- Directions for this task: Repeat each line of the material below without change.
START Exercise data
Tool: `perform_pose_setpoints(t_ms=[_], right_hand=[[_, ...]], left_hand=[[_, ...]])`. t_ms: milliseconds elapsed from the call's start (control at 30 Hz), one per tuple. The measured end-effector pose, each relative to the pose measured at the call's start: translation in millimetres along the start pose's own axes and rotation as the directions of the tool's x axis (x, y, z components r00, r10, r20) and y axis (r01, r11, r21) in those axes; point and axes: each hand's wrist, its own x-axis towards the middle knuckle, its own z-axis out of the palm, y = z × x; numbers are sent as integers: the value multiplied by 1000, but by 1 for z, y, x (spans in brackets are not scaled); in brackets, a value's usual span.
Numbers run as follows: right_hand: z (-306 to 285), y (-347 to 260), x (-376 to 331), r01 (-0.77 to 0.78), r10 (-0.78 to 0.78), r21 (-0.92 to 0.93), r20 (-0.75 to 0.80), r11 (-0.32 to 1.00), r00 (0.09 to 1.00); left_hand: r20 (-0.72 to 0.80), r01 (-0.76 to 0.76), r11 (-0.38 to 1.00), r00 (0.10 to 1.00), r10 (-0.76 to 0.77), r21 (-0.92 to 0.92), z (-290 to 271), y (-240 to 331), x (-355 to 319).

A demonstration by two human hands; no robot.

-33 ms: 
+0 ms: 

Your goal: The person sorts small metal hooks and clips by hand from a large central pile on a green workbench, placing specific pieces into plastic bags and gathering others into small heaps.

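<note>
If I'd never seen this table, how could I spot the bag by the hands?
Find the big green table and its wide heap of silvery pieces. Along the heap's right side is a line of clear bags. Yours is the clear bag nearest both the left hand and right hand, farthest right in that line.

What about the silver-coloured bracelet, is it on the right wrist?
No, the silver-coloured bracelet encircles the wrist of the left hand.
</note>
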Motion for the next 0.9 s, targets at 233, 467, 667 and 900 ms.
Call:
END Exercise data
- The answer:
Tool: `perform_pose_setpoints(t_ms=[_], right_hand=[[_, ...]], left_hand=[[_, ...]])`. t_ms: milliseconds elapsed from the call's start (control at 30 Hz), one per tuple. The measured end-effector pose, each relative to the pose measured at the call's start: translation in millimetres along the start pose's own axes and rotation as the directions of the tool's x axis (x, y, z components r00, r10, r20) and y axis (r01, r11, r21) in those axes; point and axes: each hand's wrist, its own x-axis towards the middle knuckle, its own z-axis out of the palm, y = z × x; numbers are sent as integers: the value multiplied by 1000, but by 1 for z, y, x (spans in brackets are not scaled); in brackets, a value's usual span.
Numbers run as follows: right_hand: z (-306 to 285), y (-347 to 260), x (-376 to 331), r01 (-0.77 to 0.78), r10 (-0.78 to 0.78), r21 (-0.92 to 0.93), r20 (-0.75 to 0.80), r11 (-0.32 to 1.00), r00 (0.09 to 1.00); left_hand: r20 (-0.72 to 0.80), r01 (-0.76 to 0.76), r11 (-0.38 to 1.00), r00 (0.10 to 1.00), r10 (-0.76 to 0.77), r21 (-0.92 to 0.92), z (-290 to 271), y (-240 to 331), x (-355 to 319).

A demonstration by two human hands; no robot.

-33 ms: 
+0 ms: 

Your goal: The person sorts small metal hooks and clips by hand from a large central pile on a green workbench, placing specific pieces into plastic bags and gathering others into small heaps.

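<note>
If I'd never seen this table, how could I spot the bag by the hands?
Find the big green table and its wide heap of silvery pieces. Along the heap's right side is a line of clear bags. Yours is the clear bag nearest both the left hand and right hand, farthest right in that line.

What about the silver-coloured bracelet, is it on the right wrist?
No, the silver-coloured bracelet encircles the wrist of the left hand.
</note>
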Motion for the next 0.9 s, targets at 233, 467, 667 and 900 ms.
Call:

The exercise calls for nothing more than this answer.